I’ve already been talking to vestry and a couple of parishioners who are far more competent than I am so I know it will all come together. Let it be sufficient to say that there is a frustration when technology doesn’t work that’s in a class of its own.
I’ve become engaged with technology by necessity. It’s a necessary part of the reality of ministry these days. Still, I’d much prefer to engage people in things like how we can use it to build community and as a support to spiritual practice than figure out why one device won’t talk to another!
Yesterday, at the height of frustration, I was reminded that the boxwood in the garden were covered with several inches of snow that needed to be removed. I grabbed my boots, keys, a broom and went out to attend to the boxwood. I’m glad I did. It was a reminder that in all we do this is still God’s world. God’s world needs tending. I could look back and see the results of my work. Sometimes it’s nice to see.

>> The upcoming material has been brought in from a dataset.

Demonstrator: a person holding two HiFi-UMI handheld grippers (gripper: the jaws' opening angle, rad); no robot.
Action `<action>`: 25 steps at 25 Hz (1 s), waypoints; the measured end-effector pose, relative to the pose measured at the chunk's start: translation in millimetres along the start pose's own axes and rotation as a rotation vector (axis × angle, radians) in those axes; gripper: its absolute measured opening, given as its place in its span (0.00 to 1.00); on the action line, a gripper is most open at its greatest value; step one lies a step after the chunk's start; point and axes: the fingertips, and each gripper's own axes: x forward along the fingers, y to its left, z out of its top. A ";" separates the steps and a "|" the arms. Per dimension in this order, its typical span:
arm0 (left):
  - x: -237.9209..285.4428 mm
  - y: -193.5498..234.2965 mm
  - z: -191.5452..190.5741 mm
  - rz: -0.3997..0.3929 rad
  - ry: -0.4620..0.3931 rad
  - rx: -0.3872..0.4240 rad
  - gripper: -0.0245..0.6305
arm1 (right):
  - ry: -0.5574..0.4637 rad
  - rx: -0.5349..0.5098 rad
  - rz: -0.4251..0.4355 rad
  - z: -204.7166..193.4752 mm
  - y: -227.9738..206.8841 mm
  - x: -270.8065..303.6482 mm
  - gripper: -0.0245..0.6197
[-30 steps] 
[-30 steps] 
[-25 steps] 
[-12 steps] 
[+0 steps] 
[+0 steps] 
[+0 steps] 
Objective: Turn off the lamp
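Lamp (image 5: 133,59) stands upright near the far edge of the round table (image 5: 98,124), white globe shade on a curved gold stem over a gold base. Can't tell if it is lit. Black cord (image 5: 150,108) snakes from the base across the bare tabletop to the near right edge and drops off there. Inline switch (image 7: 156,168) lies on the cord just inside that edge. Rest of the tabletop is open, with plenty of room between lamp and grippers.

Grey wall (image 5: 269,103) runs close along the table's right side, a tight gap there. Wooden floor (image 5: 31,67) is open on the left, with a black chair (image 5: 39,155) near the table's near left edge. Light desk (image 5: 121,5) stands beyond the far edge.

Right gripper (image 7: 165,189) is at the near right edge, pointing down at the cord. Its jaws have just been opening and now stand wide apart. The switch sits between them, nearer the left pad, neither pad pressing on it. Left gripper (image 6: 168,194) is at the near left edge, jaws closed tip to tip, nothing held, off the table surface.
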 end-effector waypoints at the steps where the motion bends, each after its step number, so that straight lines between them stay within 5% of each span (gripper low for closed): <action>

The fine and invisible packets of electromagnetic waves that are at the heart of these technologies are part of God’s world too. The packaging and ordering of those invisible waves breaks down and becomes disordered and needs to be restored sometimes, just like people and communities. After all of this humanly designed, amazing, and seemingly magical engagement with computers, mobile devices and networks, I was really looking forward to Thursday when I could engage a different invisible reality—the sure and certain mystery of Eucharist shared with those who gather in our chapel at noon.